Thursday, August 16, 2018

Marchionne was investigated in scheme that reads like some Italian mob shit

Posted By on Thu, Aug 16, 2018 at 3:24 PM

click to enlarge Fiat-Chrysler's Sergio Marchionne was investigated in a scheme to bribe union bosses. - MIKEDOTTA / SHUTTERSTOCK.COM
  • MikeDotta / Shutterstock.com
  • Fiat-Chrysler's Sergio Marchionne was investigated in a scheme to bribe union bosses.

The late Fiat-Chrysler CEO Sergio Marchionne was grilled by federal agents as part of an investigation into an alleged scheme to keep union bosses "fat, dumb and happy" by giving them expensive gifts, according to a new report.

According to The Detroit News, Marchionne, who died in July, did not tell the FBI that he gave an expensive Italian watch to UAW Vice President General Holiefield. The revelation came from two sources who spoke under the condition of anonymity because they were not authorized to discuss the case.

In the court filings, Marchionne is referred to only as "FCA-1." According to the sources, Marchionne was asked by federal agents in 2016 if he gave an expensive Terra Cielo Mare watch emblazoned with an FCA logo to Holiefield in 2010, to which he replied no. (In 2014, such a watch was worth $2,245.) The watch was given with a handwritten note from an unnamed FCA executive that read, "Dear General, I declared the goods at less than fifty bucks. That should remove any potential conflict. Best regards, and see you soon." Marchionne was later confronted by agents with evidence that he gave Holiefield the watch, according to the sources, in what the News described as "a dramatic 'gotcha' moment."



It's unclear what happened next. Marchionne, who died in July at age 66, was never charged; potential charges could have including making a false statement and breaking federal labor law by giving union officials money and valuable items.
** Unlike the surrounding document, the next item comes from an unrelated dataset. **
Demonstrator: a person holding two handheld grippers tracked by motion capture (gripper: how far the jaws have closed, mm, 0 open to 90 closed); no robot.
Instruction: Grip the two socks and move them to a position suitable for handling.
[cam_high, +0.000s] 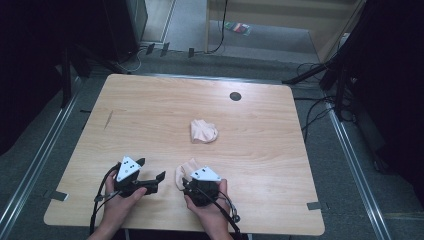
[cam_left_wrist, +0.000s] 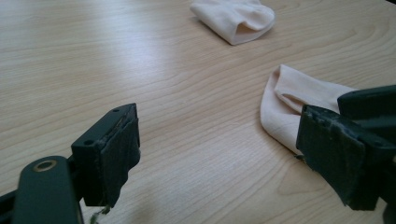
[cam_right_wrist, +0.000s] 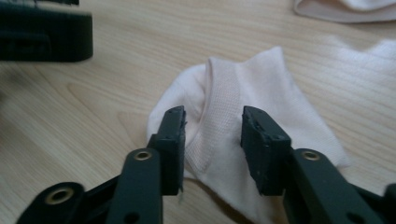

Holiefield died in 2015, and his widow Monica Morgan-Holiefield was sentenced to 18 months in federal prison last month for criminal tax fraud.

Meanwhile, FCA labor negotiator Alphons Iacobelli was accused of using more than $1 million company funds on a Ferrari 458 Spider convertible (with an "IACOBLI" vanity plate), a pool at his Rochester Hills mansion, and "two solid-gold, bejeweled Montblanc fountain pens that cost $35,700 each." And UAW leaders used company credit cards to pay for such personal items as "$1,000 pairs of Christian Louboutin shoes, jewelry, purses, and a $2,180 shotgun."

In a statement to The News, FCA confirmed that Marchionne met with federal agents in 2016 "in the spirit of full cooperation" and "answered questions to the best of his recollection." The automaker "continues to cooperate fully with this investigation."

Since the investigation is ongoing, the company declined further comment.